At the Institute of Cultural Affairs (ICA), we see ourselves as “The People of the Question”. For me, the question was “How is the whole world going to live?” Being in farming, I helped raise corn and soyabean. Then I became aware that countries like India were self-sufficient in food. My world opened to new possibilities of engagement. Questions clarify the gap between beliefs and what’s going on in life. They help us discover the change needed.
ICA Taiwan is hosting a series of dialogues called “The Truth about Life” Experience (TAL). It began as a monthly book study. It focused on coaching and mentoring, which many of us were doing. Our concern was effectiveness, especially in maintaining a facilitative stance. We explored a many topics over the last 10 years. The group has grown as well. Books and articles are a starting point. Anyone can suggest topics and questions. That keeps the dialogue fresh.
We explored various arenas: community; making a difference; healing; well-being; context; political/economic/cultural systems; and power versus force: levels of consciousness. The underlying question is: “What’s the truth about life for you now in arena X that wasn’t true for you before?”

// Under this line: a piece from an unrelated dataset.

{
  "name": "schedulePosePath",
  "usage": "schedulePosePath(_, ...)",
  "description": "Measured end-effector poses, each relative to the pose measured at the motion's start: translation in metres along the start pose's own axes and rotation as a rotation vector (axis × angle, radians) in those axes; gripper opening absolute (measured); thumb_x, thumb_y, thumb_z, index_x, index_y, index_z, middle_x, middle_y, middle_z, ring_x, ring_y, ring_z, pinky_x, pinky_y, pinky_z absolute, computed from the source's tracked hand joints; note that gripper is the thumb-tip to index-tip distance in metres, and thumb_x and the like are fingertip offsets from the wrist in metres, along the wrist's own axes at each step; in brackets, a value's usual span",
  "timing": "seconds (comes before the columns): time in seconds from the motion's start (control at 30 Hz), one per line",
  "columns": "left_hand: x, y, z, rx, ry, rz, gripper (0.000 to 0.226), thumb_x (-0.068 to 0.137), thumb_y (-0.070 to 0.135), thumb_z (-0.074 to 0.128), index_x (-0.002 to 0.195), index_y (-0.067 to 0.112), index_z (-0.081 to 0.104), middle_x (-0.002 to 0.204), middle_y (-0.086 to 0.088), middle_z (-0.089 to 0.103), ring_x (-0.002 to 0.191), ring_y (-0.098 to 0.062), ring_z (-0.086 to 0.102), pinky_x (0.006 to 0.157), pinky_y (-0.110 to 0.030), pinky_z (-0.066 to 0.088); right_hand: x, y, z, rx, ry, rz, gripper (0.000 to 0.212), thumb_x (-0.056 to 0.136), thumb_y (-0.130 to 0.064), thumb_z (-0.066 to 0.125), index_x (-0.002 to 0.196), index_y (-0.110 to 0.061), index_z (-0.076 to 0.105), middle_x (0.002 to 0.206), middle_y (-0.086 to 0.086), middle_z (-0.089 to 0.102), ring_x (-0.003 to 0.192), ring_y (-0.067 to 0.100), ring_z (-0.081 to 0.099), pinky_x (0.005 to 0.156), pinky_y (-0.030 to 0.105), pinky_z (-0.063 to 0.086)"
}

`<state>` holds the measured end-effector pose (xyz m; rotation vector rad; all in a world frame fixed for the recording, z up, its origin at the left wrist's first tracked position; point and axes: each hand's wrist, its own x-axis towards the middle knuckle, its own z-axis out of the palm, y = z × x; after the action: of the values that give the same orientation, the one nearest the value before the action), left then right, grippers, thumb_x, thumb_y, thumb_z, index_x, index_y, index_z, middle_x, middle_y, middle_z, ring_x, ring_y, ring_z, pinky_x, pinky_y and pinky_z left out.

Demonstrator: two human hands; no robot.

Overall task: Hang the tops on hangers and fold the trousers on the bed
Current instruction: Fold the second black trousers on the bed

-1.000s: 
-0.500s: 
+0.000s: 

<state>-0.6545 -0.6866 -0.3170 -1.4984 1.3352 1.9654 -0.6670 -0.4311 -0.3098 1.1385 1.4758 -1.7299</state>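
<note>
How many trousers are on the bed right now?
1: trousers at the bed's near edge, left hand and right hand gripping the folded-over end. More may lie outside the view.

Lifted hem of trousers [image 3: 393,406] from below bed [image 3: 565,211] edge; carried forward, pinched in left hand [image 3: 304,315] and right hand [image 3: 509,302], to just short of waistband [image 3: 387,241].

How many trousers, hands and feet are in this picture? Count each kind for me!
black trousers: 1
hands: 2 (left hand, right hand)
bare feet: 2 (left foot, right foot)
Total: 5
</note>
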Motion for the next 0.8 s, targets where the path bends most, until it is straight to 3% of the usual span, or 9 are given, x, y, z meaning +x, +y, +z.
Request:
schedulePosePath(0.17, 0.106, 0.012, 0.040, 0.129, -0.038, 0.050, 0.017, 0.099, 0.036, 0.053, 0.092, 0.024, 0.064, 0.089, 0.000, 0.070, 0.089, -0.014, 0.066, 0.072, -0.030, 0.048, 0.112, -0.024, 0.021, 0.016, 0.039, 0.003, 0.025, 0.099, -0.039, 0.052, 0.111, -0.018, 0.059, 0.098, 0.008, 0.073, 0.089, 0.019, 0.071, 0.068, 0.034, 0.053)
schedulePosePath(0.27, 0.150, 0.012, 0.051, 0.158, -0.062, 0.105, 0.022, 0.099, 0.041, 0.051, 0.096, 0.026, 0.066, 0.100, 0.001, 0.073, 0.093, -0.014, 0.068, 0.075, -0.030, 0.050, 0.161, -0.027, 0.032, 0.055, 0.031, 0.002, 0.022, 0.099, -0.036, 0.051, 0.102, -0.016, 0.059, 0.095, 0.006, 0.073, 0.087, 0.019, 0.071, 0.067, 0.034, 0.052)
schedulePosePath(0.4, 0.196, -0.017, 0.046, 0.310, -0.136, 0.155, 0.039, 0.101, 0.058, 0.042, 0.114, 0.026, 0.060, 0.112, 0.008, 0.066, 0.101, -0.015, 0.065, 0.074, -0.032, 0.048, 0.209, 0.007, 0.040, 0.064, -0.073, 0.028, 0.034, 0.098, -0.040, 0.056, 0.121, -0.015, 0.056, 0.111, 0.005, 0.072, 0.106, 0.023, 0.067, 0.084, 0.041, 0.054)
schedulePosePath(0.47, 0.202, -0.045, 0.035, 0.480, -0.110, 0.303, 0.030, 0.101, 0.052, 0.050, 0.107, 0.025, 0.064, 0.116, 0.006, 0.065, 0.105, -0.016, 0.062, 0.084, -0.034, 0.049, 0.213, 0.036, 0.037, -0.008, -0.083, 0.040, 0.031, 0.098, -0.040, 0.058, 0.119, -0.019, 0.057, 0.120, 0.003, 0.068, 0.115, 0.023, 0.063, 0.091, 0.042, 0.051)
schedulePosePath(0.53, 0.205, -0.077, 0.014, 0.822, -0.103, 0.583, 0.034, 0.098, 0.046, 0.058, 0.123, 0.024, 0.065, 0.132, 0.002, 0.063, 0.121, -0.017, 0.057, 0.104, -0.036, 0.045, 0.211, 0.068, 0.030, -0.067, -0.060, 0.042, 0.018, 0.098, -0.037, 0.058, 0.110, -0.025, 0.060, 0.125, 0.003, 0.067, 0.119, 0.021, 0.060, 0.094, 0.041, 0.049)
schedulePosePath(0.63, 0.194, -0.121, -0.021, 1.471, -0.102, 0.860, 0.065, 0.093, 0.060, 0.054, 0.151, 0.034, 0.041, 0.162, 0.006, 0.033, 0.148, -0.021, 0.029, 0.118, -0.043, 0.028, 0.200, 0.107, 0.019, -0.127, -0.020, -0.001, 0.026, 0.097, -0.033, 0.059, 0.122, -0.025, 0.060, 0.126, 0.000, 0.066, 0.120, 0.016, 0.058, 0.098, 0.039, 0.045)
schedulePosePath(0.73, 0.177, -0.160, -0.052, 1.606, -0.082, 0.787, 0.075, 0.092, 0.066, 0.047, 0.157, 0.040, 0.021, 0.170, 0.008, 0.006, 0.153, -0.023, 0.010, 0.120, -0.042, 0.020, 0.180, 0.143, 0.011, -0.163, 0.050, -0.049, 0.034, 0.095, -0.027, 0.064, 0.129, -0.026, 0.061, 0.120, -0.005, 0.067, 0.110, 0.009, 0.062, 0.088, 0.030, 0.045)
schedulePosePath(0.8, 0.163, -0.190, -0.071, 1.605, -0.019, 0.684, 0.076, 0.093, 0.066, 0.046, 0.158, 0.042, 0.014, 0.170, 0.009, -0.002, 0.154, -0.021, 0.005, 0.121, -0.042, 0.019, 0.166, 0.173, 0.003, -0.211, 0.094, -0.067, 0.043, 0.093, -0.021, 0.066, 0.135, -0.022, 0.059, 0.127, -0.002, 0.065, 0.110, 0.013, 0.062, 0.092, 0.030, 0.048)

The 150-minute session begins with a provocative question. Each person gives a quick response as a way of checking in. This set the stage for the dialogue. Its direction is influenced by whoever comes. At the end, we pick a topic for the next session. Some topics generated so much energy that we continued them for months. We are never short of topics. The ground rules, from the Open Space Technology User’s Guide, are: “Whoever comes are the right people. Whenever it starts is the right time. Whatever happens is the only thing that could. When it’s over, it’s over. Be prepared to be surprised!”
TAL is a personal research event. Participants have varying contexts and reasons for coming. One said he felt more free at TAL to talk about his thoughts and beliefs than in other group, and that what he said was always accepted. We are diverse. We learn from the values and thoughts of each person.
So, how has the question “How is the whole world going to live?” changed for me, 45 years later? The difference has to do with new and changing relationships, information, contexts, ecology, technologies, connectivity and more. The world has to be inclusive enough for all. We can’t limit it to an either/or situation.
There are many methods to support significant engagement . Yet, they sometimes limit or divide, restricting our awareness of reality and choices.
“Facilitation” is an approach the ICA pioneered. For me, it has to do with asking explorative questions rather than teaching or declaring. Context is crucial. It not only needs to change, it does so whether or not we are aware of it. Reflecting on this is essential. Discovering what others think in a safe and open environment is more important than getting my own ideas out. As John Heider admonishes in Tao of Leadership, “Facilitate what is happening, not what you think ought to be happening!”